You're afraid to even restart it.

I've reviewed 10+ agent memory research papers and 6 open-source community GitHub projects totaling 77K stars — to break down every layer of your OpenClaw memory pain points, from current state to solutions, from academia to engineering.

Part 1: The Brutal Reality — Your Agent Has Goldfish Memory

Let's start with a number: 45 hours.

GitHub Issue #5429 reporter EmpireCreator lost 45 hours of accumulated agent context: skill configurations, integration parameters, task priorities. The cause was a silent compaction that wiped all conversation history — no warning, no recovery option.
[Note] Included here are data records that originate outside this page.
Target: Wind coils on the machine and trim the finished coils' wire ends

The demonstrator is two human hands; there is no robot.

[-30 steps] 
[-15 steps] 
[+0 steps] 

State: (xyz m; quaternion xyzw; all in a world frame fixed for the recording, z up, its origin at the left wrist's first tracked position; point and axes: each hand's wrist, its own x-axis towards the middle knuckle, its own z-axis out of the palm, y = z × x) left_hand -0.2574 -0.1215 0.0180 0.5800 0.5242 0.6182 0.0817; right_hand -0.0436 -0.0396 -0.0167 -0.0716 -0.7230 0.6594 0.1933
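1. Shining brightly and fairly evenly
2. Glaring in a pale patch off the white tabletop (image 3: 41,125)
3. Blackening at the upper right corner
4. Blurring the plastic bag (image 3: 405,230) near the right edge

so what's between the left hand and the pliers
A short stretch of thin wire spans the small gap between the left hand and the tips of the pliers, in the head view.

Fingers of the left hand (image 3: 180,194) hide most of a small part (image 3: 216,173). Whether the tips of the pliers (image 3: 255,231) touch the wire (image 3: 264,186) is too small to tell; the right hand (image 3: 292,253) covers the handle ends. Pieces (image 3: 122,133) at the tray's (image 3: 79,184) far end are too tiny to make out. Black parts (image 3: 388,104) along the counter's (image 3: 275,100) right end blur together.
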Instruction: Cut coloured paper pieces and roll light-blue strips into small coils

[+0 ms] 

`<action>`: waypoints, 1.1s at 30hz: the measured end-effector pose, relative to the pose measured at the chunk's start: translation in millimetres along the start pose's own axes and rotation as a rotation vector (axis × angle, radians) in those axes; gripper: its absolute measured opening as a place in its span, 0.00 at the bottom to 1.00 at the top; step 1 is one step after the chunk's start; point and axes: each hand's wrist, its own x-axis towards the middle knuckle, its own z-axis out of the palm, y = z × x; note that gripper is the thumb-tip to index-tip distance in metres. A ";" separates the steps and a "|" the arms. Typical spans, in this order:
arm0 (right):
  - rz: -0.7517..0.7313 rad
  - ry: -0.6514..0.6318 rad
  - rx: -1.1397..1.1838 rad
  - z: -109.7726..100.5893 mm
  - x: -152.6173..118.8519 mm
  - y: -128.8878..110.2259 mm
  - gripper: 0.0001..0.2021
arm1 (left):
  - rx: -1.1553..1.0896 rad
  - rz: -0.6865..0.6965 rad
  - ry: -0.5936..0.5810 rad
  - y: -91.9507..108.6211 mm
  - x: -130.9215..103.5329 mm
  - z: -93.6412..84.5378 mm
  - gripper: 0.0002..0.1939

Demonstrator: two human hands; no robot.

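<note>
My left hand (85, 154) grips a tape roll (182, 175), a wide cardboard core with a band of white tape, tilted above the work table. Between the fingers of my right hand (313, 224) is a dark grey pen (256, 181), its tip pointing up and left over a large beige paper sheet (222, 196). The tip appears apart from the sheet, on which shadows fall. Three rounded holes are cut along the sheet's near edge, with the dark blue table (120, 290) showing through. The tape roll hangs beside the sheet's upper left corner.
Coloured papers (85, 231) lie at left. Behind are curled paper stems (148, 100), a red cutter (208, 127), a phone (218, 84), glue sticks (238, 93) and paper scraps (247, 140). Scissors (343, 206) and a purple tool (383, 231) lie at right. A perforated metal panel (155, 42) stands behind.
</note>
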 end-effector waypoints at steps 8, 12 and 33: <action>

This isn't an isolated case.

Issue #2624 reports agents randomly resetting, forgetting conversations from just 2 messages ago. Issue #8723 reports a memory flush triggering an infinite loop, locking the agent for 72 minutes.

What does OpenClaw's current memory architecture look like? In one sentence: Markdown files + vector search.

Memory is stored in Markdown files under the ~/.openclaw/workspace/ directory.

Daily Logs are short-term journals. MEMORY.md is long-term memory. SOUL.md defines personality. Retrieval uses vector embeddings + BM25 hybrid search.

A Medium blogger captured this design perfectly: "Deliberately uncool — treating memory as Markdown files and retrieval as tool calls."

Where's the problem? Six words: flat, undifferentiated, and passive.

All memories have equal weight — a casual chat from a year ago is treated the same as a major decision from yesterday. Forgetting mechanism? None — you can only delete manually. Auto-organization? Entirely manual curation. Retrieval only looks at semantic similarity, doesn't evaluate importance, and can't express relationships like "A is B's friend." Data stays data forever and never becomes knowledge.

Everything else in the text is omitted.